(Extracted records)
-=-=-=-=-

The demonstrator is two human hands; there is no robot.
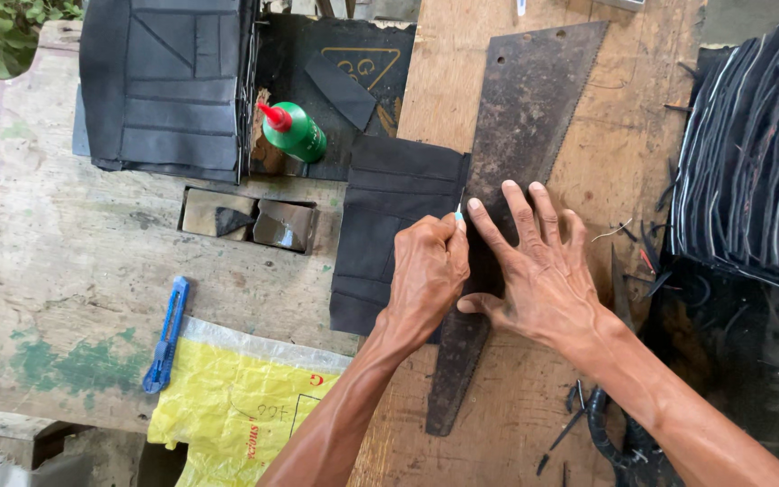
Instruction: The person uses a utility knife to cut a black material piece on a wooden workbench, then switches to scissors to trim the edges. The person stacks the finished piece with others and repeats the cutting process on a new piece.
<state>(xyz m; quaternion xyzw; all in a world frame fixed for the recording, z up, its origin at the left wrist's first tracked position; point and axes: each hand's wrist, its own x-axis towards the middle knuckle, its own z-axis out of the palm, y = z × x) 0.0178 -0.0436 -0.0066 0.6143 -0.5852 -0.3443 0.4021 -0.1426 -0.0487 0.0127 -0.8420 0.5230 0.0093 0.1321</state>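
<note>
Head view, only one: left hand (pixel 427 271) is curled tight around a thin blade or scribing tool (pixel 459 210), pale tip poking out above the knuckles, tip sitting right at the right edge of a black rubber sheet piece (pixel 388 225). Fingers closed on the tool, thumb side hidden, so exact pinch can't be made out. Right hand (pixel 534 266) lies flat, palm down, fingers spread wide and pointing up-frame, pressing on a rusty old saw blade (pixel 520 117) where it overlaps the black piece; index fingertip is just beside the tool tip. The saw blade runs diagonally from upper right down to a narrow end near the lower centre, its straight edge lying along the black piece's right side, teeth on the far edge. The black piece lies flat on the worn wooden bench (pixel 65 271), mid-frame, left of the saw. Above it: a green glue bottle (pixel 295 133) with red nozzle, lying tilted on another dark sheet. Upper left: a larger black stitched panel (pixel 164 81). Between them and the hands: a rectangular cut-out in the bench (pixel 250 219) with scraps inside. Blue utility knife (pixel 166 335) lies lower left, well apart from both hands, touching the edge of a yellow plastic sack (pixel 227 406). Right edge: tall stack of black cut sheets (pixel 755 144). Black offcuts scattered lower right.
</note>
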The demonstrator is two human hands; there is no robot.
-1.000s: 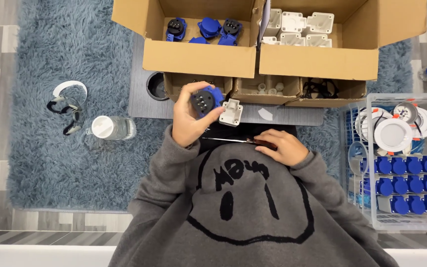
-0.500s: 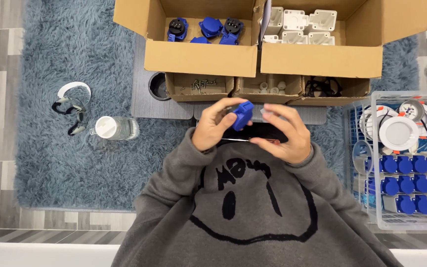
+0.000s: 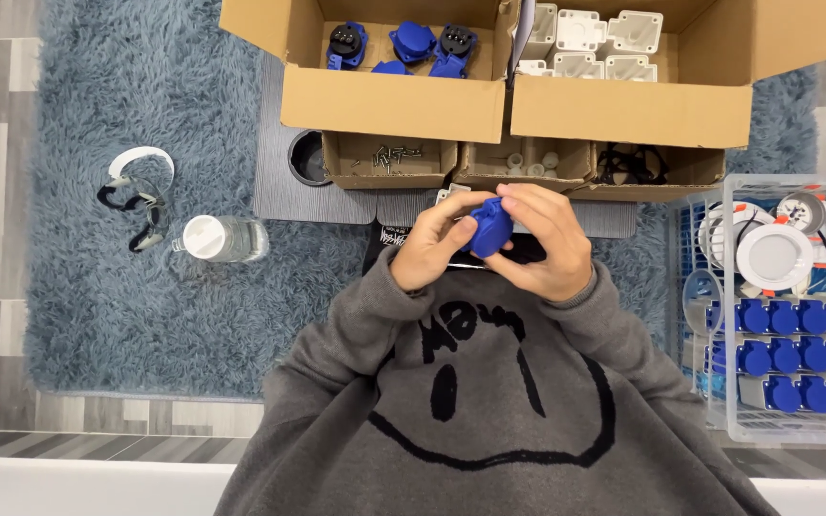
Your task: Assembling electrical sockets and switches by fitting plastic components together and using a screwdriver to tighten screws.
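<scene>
- Head view: your left hand [image 3: 432, 248] and right hand [image 3: 547, 244] now meet in front of your chest, fingers of both closed around one blue socket [image 3: 489, 227].
- A second ago your left hand alone held the socket up against a white part while your right hand lay low on the black item [image 3: 528, 250]; since then the right has come up and the white part has dropped from sight, so the work has turned to a two-handed grip on the socket.
- Behind your hands sit small open boxes, one with screws [image 3: 389, 158], and behind those two big cartons, one with blue sockets [image 3: 403, 43], one with white housings [image 3: 590, 38].
- A wire basket [image 3: 719, 420] of more blue sockets stands on one side, a bottle [image 3: 222, 239] on the rug [image 3: 97, 143] on the other.
- Nothing lies between your hands and the boxes.
</scene>
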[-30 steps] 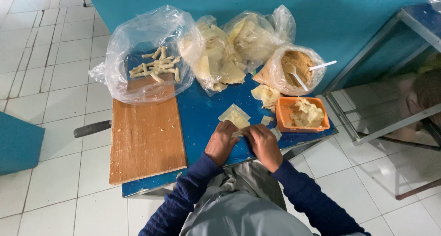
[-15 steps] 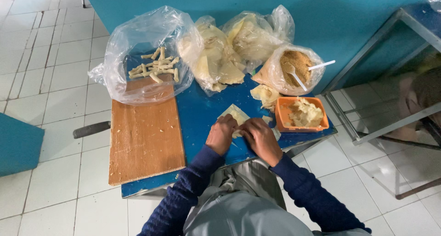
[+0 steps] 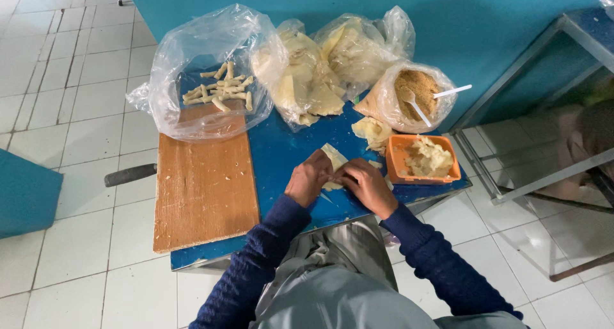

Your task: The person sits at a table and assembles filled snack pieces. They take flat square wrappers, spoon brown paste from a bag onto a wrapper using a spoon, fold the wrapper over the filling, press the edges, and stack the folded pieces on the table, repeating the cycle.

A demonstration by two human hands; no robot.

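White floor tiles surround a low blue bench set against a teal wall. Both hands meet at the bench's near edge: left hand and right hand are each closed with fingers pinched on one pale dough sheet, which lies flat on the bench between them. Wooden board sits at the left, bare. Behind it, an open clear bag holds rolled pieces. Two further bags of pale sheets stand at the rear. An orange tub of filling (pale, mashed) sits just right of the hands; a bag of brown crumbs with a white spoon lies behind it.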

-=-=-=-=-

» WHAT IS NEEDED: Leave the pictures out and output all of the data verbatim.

» ANSWER TO THIS TASK:
The demonstrator is two human hands; there is no robot.
Instruction: The person uses a utility knife to cut a black material piece on a wooden workbench, then switches to scissors to trim the edges. The person stacks the finished piece with others and repeats the cutting process on a new piece.
<state>(xyz m; quaternion xyzw; all in a world frame fixed for the recording, z up, its origin at the left wrist's first tracked position; point and axes: each hand's wrist, its own x-axis towards the middle knuckle, its own z-axis out of the palm, y = z × x) 0.0178 -0.0436 -0.0066 0.6143 -0.5852 -0.3443 0.4021 -0.1426 -0.0487 0.0127 -0.8420 0.5230 0.0093 0.1321</state>
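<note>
Head view, only one: left hand (pixel 427 271) is curled tight around a thin blade or scribing tool (pixel 459 210), pale tip poking out above the knuckles, tip sitting right at the right edge of a black rubber sheet piece (pixel 388 225). Fingers closed on the tool, thumb side hidden, so exact pinch can't be made out. Right hand (pixel 534 266) lies flat, palm down, fingers spread wide and pointing up-frame, pressing on a rusty old saw blade (pixel 520 117) where it overlaps the black piece; index fingertip is just beside the tool tip. The saw blade runs diagonally from upper right down to a narrow end near the lower centre, its straight edge lying along the black piece's right side, teeth on the far edge. The black piece lies flat on the worn wooden bench (pixel 65 271), mid-frame, left of the saw. Above it: a green glue bottle (pixel 295 133) with red nozzle, lying tilted on another dark sheet. Upper left: a larger black stitched panel (pixel 164 81). Between them and the hands: a rectangular cut-out in the bench (pixel 250 219) with scraps inside. Blue utility knife (pixel 166 335) lies lower left, well apart from both hands, touching the edge of a yellow plastic sack (pixel 227 406). Right edge: tall stack of black cut sheets (pixel 755 144). Black offcuts scattered lower right.
</note>
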The demonstrator is two human hands; there is no robot.
-1.000s: 
-0.500s: 
+0.000s: 
Your task: Assembling electrical sockets and switches by fitting plastic components together and using a screwdriver to tighten screws.
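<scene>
- Head view: your left hand [image 3: 432, 248] and right hand [image 3: 547, 244] now meet in front of your chest, fingers of both closed around one blue socket [image 3: 489, 227].
- A second ago your left hand alone held the socket up against a white part while your right hand lay low on the black item [image 3: 528, 250]; since then the right has come up and the white part has dropped from sight, so the work has turned to a two-handed grip on the socket.
- Behind your hands sit small open boxes, one with screws [image 3: 389, 158], and behind those two big cartons, one with blue sockets [image 3: 403, 43], one with white housings [image 3: 590, 38].
- A wire basket [image 3: 719, 420] of more blue sockets stands on one side, a bottle [image 3: 222, 239] on the rug [image 3: 97, 143] on the other.
- Nothing lies between your hands and the boxes.
</scene>
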[-30 steps] 
[-15 steps] 
[+0 steps] 

Your task: The person sits at a table and assembles filled snack pieces. They take flat square wrappers, spoon brown paste from a bag onto a wrapper using a spoon, fold the wrapper over the filling, press the edges, and stack the folded pieces on the table, repeating the cycle.

A demonstration by two human hands; no robot.

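White floor tiles surround a low blue bench set against a teal wall. Both hands meet at the bench's near edge: left hand and right hand are each closed with fingers pinched on one pale dough sheet, which lies flat on the bench between them. Wooden board sits at the left, bare. Behind it, an open clear bag holds rolled pieces. Two further bags of pale sheets stand at the rear. An orange tub of filling (pale, mashed) sits just right of the hands; a bag of brown crumbs with a white spoon lies behind it.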

Nothing more remains to be added to this answer.